Data excerpt Start Marker
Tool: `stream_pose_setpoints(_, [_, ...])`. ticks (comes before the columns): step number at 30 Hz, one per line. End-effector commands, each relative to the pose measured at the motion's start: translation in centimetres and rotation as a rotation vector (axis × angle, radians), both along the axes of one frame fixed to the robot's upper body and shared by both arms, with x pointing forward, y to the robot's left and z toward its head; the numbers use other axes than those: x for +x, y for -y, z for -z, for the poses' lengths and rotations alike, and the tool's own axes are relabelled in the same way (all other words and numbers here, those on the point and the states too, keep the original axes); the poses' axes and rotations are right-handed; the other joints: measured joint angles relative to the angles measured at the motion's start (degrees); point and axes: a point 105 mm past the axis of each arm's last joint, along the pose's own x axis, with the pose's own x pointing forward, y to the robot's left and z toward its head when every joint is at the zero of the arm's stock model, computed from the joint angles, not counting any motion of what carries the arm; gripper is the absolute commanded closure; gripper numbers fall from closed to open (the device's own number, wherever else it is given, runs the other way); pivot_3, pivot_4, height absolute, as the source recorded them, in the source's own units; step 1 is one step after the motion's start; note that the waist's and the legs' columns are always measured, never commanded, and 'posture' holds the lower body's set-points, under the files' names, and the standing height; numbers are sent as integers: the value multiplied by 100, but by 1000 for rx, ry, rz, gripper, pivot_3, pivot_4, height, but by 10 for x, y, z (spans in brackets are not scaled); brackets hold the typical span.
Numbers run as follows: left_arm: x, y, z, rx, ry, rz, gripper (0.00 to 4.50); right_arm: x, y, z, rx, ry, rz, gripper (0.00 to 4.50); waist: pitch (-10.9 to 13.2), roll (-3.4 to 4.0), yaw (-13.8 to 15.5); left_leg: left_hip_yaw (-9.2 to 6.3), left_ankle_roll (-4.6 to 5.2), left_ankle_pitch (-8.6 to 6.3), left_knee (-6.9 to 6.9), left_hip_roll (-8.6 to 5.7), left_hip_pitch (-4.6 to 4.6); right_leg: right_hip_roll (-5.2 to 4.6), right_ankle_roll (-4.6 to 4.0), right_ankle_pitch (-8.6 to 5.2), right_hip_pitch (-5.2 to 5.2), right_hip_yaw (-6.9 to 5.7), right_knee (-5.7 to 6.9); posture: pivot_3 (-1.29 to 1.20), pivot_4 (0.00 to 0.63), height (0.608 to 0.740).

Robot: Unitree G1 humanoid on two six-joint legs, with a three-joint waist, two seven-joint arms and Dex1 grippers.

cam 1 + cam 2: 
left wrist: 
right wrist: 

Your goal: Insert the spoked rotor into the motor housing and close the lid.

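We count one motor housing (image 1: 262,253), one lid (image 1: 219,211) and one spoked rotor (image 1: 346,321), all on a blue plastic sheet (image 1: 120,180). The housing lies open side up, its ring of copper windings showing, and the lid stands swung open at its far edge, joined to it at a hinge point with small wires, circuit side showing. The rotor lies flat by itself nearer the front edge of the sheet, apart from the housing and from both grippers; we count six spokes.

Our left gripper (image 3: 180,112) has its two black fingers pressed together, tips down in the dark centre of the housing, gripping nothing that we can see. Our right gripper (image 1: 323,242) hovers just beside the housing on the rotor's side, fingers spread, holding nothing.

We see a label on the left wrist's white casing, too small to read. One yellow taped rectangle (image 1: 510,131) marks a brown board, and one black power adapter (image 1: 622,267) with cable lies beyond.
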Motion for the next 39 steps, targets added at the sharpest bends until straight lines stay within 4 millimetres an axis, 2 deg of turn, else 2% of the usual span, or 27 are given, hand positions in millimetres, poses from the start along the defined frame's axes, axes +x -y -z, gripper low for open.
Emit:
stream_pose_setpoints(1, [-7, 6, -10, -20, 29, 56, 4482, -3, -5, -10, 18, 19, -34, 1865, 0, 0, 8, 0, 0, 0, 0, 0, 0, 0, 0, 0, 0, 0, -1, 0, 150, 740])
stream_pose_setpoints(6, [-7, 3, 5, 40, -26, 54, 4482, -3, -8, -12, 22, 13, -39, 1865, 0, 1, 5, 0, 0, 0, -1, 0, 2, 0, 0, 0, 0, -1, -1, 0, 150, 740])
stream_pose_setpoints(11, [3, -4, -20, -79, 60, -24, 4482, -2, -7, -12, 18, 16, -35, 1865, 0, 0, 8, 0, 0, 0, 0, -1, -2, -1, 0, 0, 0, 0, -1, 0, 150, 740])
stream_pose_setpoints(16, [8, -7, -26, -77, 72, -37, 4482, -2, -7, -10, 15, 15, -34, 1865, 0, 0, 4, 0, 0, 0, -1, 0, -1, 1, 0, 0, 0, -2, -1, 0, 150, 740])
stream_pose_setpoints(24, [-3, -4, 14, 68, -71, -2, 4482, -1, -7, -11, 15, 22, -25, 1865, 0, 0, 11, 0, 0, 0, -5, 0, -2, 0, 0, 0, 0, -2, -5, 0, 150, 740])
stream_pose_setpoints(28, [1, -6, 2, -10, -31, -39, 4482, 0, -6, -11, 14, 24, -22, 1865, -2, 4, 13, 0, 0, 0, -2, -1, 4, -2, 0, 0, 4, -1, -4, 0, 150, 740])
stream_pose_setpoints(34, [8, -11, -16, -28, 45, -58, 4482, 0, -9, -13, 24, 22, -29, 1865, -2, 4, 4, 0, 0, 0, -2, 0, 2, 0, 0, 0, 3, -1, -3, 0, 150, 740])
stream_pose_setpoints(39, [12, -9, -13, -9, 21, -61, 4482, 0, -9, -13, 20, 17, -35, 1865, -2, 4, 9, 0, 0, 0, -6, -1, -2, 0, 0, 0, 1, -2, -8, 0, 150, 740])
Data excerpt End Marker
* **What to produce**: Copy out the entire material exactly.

* **Answer for the task**:
Tool: `stream_pose_setpoints(_, [_, ...])`. ticks (comes before the columns): step number at 30 Hz, one per line. End-effector commands, each relative to the pose measured at the motion's start: translation in centimetres and rotation as a rotation vector (axis × angle, radians), both along the axes of one frame fixed to the robot's upper body and shared by both arms, with x pointing forward, y to the robot's left and z toward its head; the numbers use other axes than those: x for +x, y for -y, z for -z, for the poses' lengths and rotations alike, and the tool's own axes are relabelled in the same way (all other words and numbers here, those on the point and the states too, keep the original axes); the poses' axes and rotations are right-handed; the other joints: measured joint angles relative to the angles measured at the motion's start (degrees); point and axes: a point 105 mm past the axis of each arm's last joint, along the pose's own x axis, with the pose's own x pointing forward, y to the robot's left and z toward its head when every joint is at the zero of the arm's stock model, computed from the joint angles, not counting any motion of what carries the arm; gripper is the absolute commanded closure; gripper numbers fall from closed to open (the device's own number, wherever else it is given, runs the other way); pivot_3, pivot_4, height absolute, as the source recorded them, in the source's own units; step 1 is one step after the motion's start; note that the waist's and the legs' columns are always measured, never commanded, and 'posture' holds the lower body's set-points, under the files' names, and the standing height; numbers are sent as integers: the value multiplied by 100, but by 1000 for rx, ry, rz, gripper, pivot_3, pivot_4, height, but by 10 for x, y, z (spans in brackets are not scaled); brackets hold the typical span.
Numbers run as follows: left_arm: x, y, z, rx, ry, rz, gripper (0.00 to 4.50); right_arm: x, y, z, rx, ry, rz, gripper (0.00 to 4.50); waist: pitch (-10.9 to 13.2), roll (-3.4 to 4.0), yaw (-13.8 to 15.5); left_leg: left_hip_yaw (-9.2 to 6.3), left_ankle_roll (-4.6 to 5.2), left_ankle_pitch (-8.6 to 6.3), left_knee (-6.9 to 6.9), left_hip_roll (-8.6 to 5.7), left_hip_pitch (-4.6 to 4.6); right_leg: right_hip_roll (-5.2 to 4.6), right_ankle_roll (-4.6 to 4.0), right_ankle_pitch (-8.6 to 5.2), right_hip_pitch (-5.2 to 5.2), right_hip_yaw (-6.9 to 5.7), right_knee (-5.7 to 6.9); posture: pivot_3 (-1.29 to 1.20), pivot_4 (0.00 to 0.63), height (0.608 to 0.740).

Robot: Unitree G1 humanoid on two six-joint legs, with a three-joint waist, two seven-joint arms and Dex1 grippers.

cam 1 + cam 2: 
left wrist: 
right wrist: 

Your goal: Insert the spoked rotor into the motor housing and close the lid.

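We count one motor housing (image 1: 262,253), one lid (image 1: 219,211) and one spoked rotor (image 1: 346,321), all on a blue plastic sheet (image 1: 120,180). The housing lies open side up, its ring of copper windings showing, and the lid stands swung open at its far edge, joined to it at a hinge point with small wires, circuit side showing. The rotor lies flat by itself nearer the front edge of the sheet, apart from the housing and from both grippers; we count six spokes.

Our left gripper (image 3: 180,112) has its two black fingers pressed together, tips down in the dark centre of the housing, gripping nothing that we can see. Our right gripper (image 1: 323,242) hovers just beside the housing on the rotor's side, fingers spread, holding nothing.

We see a label on the left wrist's white casing, too small to read. One yellow taped rectangle (image 1: 510,131) marks a brown board, and one black power adapter (image 1: 622,267) with cable lies beyond.
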Motion for the next 39 steps, targets added at the sharpest bends until straight lines stay within 4 millimetres an axis, 2 deg of turn, else 2% of the usual span, or 27 are given, hand positions in millimetres, poses from the start along the defined frame's axes, axes +x -y -z, gripper low for open.
Emit:
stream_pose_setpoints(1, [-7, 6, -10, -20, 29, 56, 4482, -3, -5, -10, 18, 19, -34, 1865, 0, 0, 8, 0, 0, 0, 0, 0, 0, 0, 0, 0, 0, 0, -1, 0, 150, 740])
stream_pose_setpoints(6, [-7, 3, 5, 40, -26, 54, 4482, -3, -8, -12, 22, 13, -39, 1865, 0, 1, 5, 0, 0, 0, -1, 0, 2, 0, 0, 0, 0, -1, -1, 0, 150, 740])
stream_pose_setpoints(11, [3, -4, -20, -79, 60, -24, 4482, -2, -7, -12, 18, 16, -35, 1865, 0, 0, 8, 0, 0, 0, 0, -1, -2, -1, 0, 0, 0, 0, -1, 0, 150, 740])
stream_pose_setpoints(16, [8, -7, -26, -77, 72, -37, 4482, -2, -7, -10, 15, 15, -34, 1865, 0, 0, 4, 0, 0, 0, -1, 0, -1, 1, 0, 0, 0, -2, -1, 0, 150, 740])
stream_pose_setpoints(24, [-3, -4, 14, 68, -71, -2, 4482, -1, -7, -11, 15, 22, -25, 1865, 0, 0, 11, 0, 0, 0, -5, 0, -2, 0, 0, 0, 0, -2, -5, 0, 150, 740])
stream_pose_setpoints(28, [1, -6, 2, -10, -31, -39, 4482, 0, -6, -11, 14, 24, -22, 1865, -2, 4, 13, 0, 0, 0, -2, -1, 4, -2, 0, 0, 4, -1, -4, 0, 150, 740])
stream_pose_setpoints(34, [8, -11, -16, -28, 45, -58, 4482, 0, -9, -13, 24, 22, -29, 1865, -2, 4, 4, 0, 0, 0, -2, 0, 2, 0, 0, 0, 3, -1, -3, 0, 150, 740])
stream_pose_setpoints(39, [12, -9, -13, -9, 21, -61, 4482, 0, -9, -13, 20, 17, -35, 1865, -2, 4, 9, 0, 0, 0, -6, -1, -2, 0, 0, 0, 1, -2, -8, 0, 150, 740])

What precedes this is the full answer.